Est-ce possible? quoi! vous cultivez ce vieux métier de nos grand'mères? vous plongez vos belles mains dans cette filasse?
BARBERINE.
Je tâche qu'elles se reposent le moins possible. Est-ce que votre tante ne file pas?
ROSEMBERG.
Mais ma tante est vieille, madame; il n'y a que les vieilles femmes qui filent.
BARBERINE.
Vraiment! en êtes-vous bien sûr? Je ne crois pas qu'il en doive être ainsi. Ne connaissez-vous pas cette ancienne maxime, que le travail est une prière? Il y a longtemps qu'on a dit cela.
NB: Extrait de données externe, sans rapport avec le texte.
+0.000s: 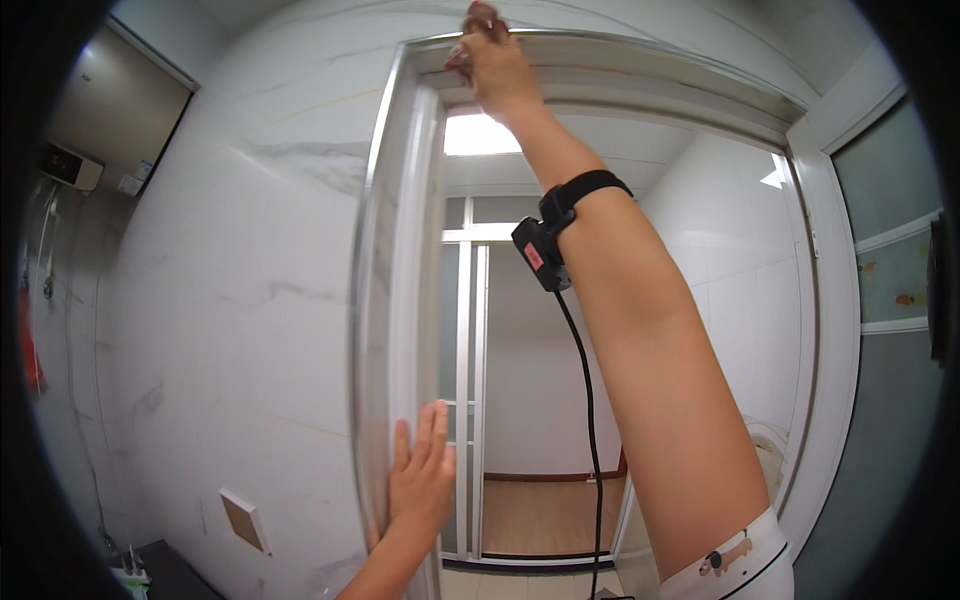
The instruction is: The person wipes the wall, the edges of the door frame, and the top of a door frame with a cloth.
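My right hand [501,71] is raised to the upper left corner of a white door frame [414,247]. Bunched in its fingers is a reddish-brown cloth [484,21], blurred, that touches the top of the frame near its metal edge trim [381,120]. Lower down, my left hand [424,472] rests on the left jamb with its fingers pointing up, holding nothing. A black strap [596,184] circles my right forearm and carries a small black device [538,255]. From that device a black cable [589,390] hangs down in front of the doorway.
Marbled wall tiles [247,300] cover the left side, with a switch plate [245,521] low down. A metal water heater [112,97] hangs at far left. The opened door [892,420] with frosted panels stands at right. Beyond the doorway is a sliding door [465,360].
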Tool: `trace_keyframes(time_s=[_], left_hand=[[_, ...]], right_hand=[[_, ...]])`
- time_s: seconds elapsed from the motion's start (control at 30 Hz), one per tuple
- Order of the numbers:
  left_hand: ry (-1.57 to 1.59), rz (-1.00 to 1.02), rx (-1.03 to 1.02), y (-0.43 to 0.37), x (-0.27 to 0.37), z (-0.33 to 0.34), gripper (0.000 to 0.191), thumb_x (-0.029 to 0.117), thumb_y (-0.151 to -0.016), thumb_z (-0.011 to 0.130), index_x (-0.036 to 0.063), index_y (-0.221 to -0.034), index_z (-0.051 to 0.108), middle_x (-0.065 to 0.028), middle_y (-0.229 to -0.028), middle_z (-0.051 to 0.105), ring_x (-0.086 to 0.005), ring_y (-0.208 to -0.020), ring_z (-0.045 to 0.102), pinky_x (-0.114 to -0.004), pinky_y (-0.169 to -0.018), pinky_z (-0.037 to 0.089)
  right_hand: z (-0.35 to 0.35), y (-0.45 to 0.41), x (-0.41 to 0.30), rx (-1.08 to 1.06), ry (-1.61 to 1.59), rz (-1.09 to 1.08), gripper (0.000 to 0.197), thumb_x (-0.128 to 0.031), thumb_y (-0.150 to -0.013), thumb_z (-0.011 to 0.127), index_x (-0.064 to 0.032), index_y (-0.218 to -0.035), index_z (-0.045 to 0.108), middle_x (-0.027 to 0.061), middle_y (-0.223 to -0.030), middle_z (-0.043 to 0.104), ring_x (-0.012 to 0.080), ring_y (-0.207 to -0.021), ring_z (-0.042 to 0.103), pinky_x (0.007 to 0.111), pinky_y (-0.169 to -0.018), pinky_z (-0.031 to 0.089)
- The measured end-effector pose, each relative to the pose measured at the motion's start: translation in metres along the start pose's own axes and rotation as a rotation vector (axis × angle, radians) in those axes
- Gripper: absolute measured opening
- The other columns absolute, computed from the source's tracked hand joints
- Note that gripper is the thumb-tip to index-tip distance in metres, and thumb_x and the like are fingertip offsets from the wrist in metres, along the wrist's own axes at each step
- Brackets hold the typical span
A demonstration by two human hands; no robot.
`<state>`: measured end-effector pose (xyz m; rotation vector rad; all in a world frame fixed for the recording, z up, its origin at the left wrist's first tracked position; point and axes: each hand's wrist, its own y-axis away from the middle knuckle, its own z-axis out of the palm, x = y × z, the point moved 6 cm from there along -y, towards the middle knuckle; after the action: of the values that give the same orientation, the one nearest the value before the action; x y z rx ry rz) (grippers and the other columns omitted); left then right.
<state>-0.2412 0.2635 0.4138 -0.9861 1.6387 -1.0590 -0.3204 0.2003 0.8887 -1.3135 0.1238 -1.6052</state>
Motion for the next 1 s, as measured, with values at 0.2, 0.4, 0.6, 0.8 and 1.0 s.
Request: trace_keyframes(time_s=[0.2,0.4,0.6,0.8,1.0], left_hand=[[-0.007,0.05,-0.019,-0.004,0.007,0.004,0.012,0.009,-0.083,0.066,0.0056,-0.093,0.069,-0.0149,-0.162,0.035,-0.0283,-0.153,0.026,-0.055,-0.124,0.018],[-0.092,-0.037,-0.037,0.008,-0.009,0.008,0.022,0.013,-0.077,0.073,0.0038,-0.097,0.071,-0.0117,-0.162,0.034,-0.0264,-0.153,0.025,-0.054,-0.126,0.017],[0.032,-0.002,-0.014,-0.006,0.009,0.004,0.019,0.008,-0.068,0.073,0.0036,-0.087,0.07,-0.0147,-0.159,0.038,-0.0303,-0.151,0.029,-0.059,-0.125,0.017],[-0.044,-0.027,0.097,0.001,0.01,-0.005,0.01,0.0,-0.062,0.064,0.0,-0.072,0.061,-0.0197,-0.155,0.044,-0.0372,-0.148,0.034,-0.064,-0.123,0.017],[-0.051,-0.04,0.088,-0.003,0.016,0.0,0.011,-0.001,-0.061,0.062,-0.0004,-0.071,0.058,-0.0218,-0.154,0.044,-0.0398,-0.149,0.032,-0.065,-0.123,0.014]], right_hand=[[0.059,-0.012,-0.041,-0.095,0.317,-0.025,0.049,-0.017,-0.098,0.052,-0.0144,-0.147,0.048,0.0093,-0.145,0.056,0.031,-0.139,0.046,0.044,-0.119,0.031],[0.053,-0.005,-0.042,-0.158,0.4,-0.096,0.067,-0.017,-0.094,0.063,-0.0164,-0.156,0.037,0.0062,-0.158,0.041,0.0288,-0.145,0.04,0.046,-0.12,0.031],[-0.048,0.023,0.1,0.114,0.573,-0.06,0.049,-0.027,-0.102,0.048,-0.0246,-0.15,0.044,0.0013,-0.149,0.054,0.0257,-0.141,0.046,0.05,-0.121,0.027],[-0.192,0.06,0.213,-0.001,0.719,-0.079,0.049,-0.025,-0.098,0.049,-0.008,-0.144,0.045,0.0139,-0.151,0.047,0.0344,-0.138,0.043,0.046,-0.119,0.031],[-0.302,0.108,0.303,-0.06,0.783,0.294,0.08,-0.012,-0.095,0.06,-0.0118,-0.161,0.014,0.0115,-0.167,0.019,0.0321,-0.154,0.022,0.045,-0.126,0.022]])
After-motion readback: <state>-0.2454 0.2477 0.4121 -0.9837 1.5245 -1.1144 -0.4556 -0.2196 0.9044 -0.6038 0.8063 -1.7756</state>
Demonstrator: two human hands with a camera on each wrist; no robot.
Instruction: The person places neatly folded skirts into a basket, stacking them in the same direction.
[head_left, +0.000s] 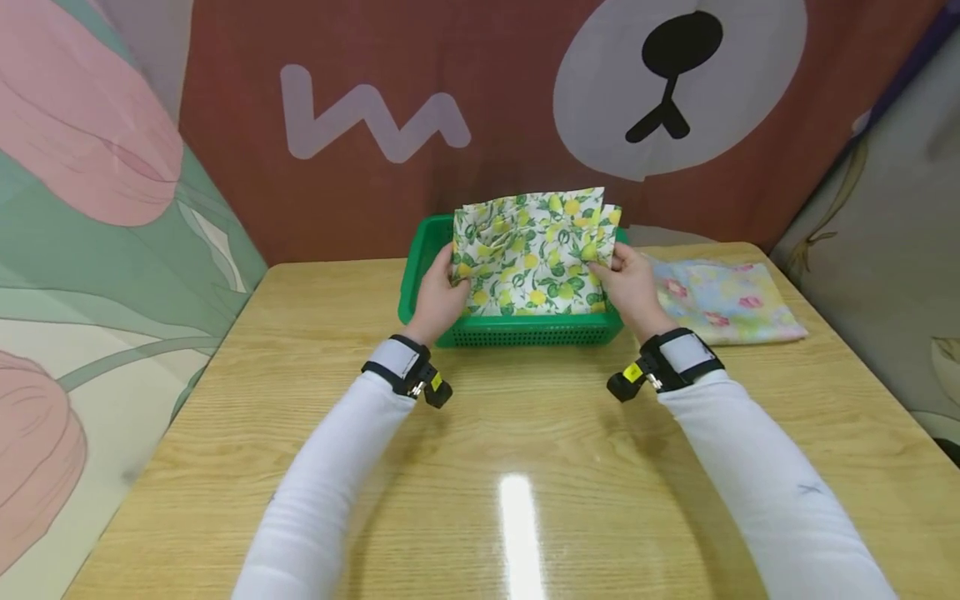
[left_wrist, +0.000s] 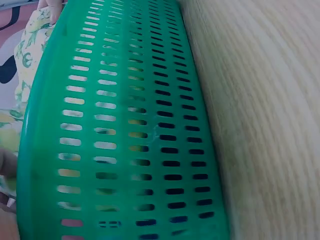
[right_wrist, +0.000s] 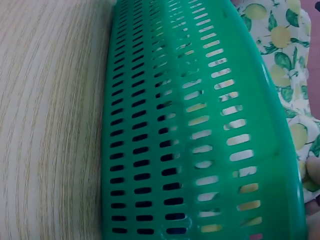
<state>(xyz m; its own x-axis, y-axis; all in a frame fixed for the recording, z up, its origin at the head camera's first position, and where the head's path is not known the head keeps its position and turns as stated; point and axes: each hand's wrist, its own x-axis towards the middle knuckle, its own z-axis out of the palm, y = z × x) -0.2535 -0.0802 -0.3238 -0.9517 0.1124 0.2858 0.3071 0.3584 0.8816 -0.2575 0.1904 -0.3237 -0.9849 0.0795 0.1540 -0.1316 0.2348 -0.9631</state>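
Note:
A folded cloth [head_left: 532, 258] with a lemon-and-leaf print stands raised in a green plastic basket [head_left: 525, 335], its top edge above the rim. At its left side my left hand [head_left: 438, 298] grips the edge, thumb in front. My right hand [head_left: 634, 287] pinches the opposite side with the thumb on the front face. In the left wrist view, the slotted basket wall [left_wrist: 50, 115] covers most of the cloth [left_wrist: 31, 55]. The right wrist view shows the cloth [right_wrist: 280, 37] beyond the basket rim, with a few fingertips at the right edge. The cloth's lower part is hidden by the basket front.
Right of the basket, a pastel floral cloth [head_left: 727, 304] lies folded flat on the wooden table [head_left: 570, 433]. Behind the table hangs a brown printed curtain [head_left: 510, 83]. A black strap with a small camera [head_left: 438, 390] is on each wrist.

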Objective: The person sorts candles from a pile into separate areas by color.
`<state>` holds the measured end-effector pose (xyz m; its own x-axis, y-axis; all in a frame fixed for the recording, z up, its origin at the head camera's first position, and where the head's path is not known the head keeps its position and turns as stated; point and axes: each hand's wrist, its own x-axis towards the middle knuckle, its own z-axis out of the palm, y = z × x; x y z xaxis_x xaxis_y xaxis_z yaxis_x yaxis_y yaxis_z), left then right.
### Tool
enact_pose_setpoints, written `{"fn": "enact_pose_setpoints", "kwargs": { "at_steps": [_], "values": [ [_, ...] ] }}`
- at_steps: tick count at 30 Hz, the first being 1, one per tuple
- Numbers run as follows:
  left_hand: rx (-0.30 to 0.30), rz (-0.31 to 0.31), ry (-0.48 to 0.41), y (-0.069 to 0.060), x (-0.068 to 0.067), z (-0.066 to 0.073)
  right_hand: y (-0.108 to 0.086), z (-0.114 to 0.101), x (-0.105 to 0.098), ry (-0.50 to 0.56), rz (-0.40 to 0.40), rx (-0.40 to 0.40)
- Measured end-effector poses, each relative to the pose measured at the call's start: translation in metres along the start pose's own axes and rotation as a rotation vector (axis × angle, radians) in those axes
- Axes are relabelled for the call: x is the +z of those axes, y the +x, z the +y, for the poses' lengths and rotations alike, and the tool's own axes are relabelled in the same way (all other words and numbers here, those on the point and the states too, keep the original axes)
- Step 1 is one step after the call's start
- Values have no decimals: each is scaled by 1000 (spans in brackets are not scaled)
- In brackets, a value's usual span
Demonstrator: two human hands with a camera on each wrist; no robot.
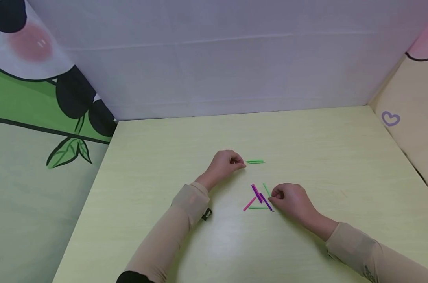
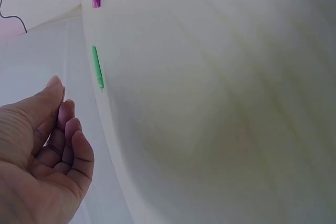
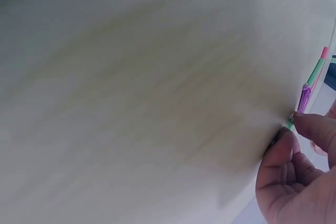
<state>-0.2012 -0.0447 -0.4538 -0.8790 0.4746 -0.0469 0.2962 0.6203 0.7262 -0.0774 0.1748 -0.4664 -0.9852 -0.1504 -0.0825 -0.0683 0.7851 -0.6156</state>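
On the pale table, my right hand pinches the near end of a slim green stick between thumb and forefinger. In the right wrist view, a bit of this green stick shows between the fingertips. Left of that hand lie purple sticks, pink sticks and another green stick, some crossing or overlapping. Farther back, my left hand has its fingers curled and thumb against forefinger, with nothing visible between them. Just right of its fingertips rests a pair of green sticks, lying side by side.
A plain pale wall panel rises behind the table's back edge. At the left stands a panel with cartoon drawings. On the right is a beige panel with a purple heart. The bare tabletop extends around both arms.
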Motion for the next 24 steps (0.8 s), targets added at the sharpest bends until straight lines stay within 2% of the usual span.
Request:
{"fn": "enact_pose_setpoints", "kwargs": {
  "at_steps": [12, 24],
  "values": [
    [3, 1, -7, -1, 1, -3, -3, -1, 1, -14, 21, -4],
    [-17, -4, -28, -8, -1, -1, -4, -2, 1, -27, 45, -20]
  ]
}}
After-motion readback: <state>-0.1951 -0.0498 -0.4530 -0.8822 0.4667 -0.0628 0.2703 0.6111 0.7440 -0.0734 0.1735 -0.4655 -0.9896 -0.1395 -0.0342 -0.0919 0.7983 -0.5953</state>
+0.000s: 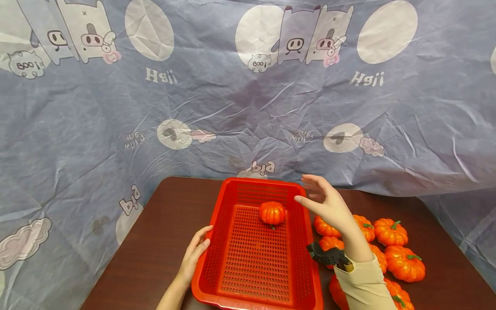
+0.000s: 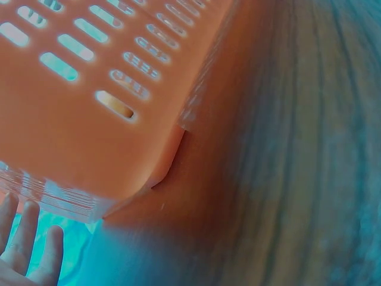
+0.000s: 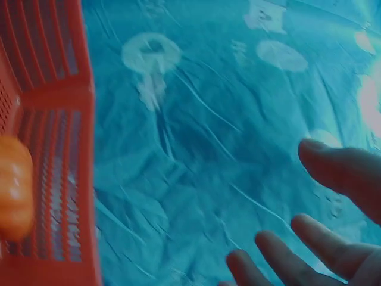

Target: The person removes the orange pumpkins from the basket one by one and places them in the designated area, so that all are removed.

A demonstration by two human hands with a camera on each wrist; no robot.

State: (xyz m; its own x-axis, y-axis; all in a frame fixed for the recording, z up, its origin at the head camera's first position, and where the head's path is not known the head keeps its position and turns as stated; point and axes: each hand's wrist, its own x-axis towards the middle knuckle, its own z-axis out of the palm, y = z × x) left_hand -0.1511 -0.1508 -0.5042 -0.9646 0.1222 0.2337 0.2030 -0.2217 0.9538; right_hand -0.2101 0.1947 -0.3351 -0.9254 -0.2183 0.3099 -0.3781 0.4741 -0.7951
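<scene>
A red plastic basket [image 1: 255, 258] with slotted walls lies on the table, and one small orange pumpkin [image 1: 272, 213] sits inside toward its far end. My left hand [image 1: 193, 256] rests against the basket's left rim, its fingers extended; in the left wrist view the fingers [image 2: 24, 238] appear beside the basket wall. Above the basket's far right rim, my right hand [image 1: 323, 202] is raised with thumb and fingers spread and nothing between them. The right wrist view shows that hand [image 3: 333, 232] apart from the basket [image 3: 89, 179], with the pumpkin [image 3: 13, 187] at the left edge.
Several orange pumpkins [image 1: 404, 262] with green stems lie on the brown table [image 1: 155, 241] to the right of the basket, some partly hidden by my right forearm. A wrinkled grey-blue cloth [image 1: 240, 107] with cartoon prints hangs behind the table. A black device [image 1: 329, 255] is strapped to my right wrist.
</scene>
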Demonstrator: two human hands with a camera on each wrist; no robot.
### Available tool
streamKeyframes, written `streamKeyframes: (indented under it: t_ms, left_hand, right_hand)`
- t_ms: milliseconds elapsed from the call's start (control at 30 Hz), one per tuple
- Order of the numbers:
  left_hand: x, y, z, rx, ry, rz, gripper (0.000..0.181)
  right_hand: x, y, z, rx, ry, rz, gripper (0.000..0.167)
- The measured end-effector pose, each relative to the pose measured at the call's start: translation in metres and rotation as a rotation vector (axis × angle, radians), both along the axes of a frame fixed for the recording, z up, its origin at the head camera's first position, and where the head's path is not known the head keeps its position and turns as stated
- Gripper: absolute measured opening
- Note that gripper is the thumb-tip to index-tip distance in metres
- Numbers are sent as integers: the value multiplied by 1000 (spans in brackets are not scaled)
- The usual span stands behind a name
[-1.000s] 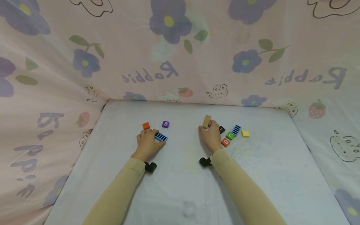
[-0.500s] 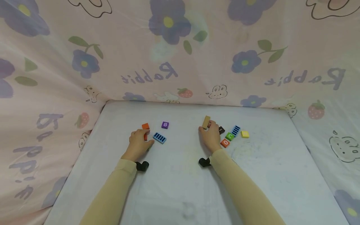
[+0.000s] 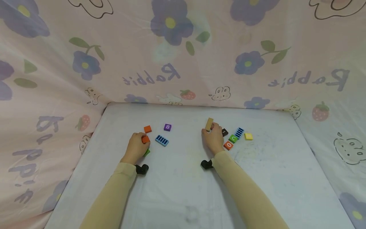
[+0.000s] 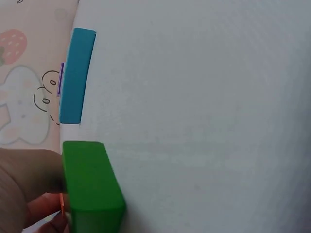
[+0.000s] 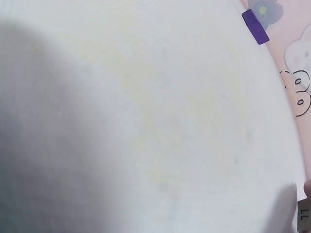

Eh bien! si ces deux choses se ressemblent, et elles peuvent se ressembler devant Dieu, n'est-il pas juste que la tâche la plus dure soit le partage des plus jeunes? N'est-ce pas quand nos mains sont vives, alertes et pleines d'activité qu'elles doivent tourner le fuseau? Et lorsque l'âge et la fatigue les forcent un jour de s'arrêter, n'est-ce pas alors qu'il est temps de les joindre, en laissant faire le reste à la suprême bonté? Croyez-moi, seigneur Rosemberg, ne dites pas de mal de nos quenouilles; non pas même de nos aiguilles; je vous le répète, ce sont nos armes. Il est vrai que vous autres hommes, vous en portez de plus glorieuses, mais celles-là ont aussi leur prix; voici ma lance et mon épée.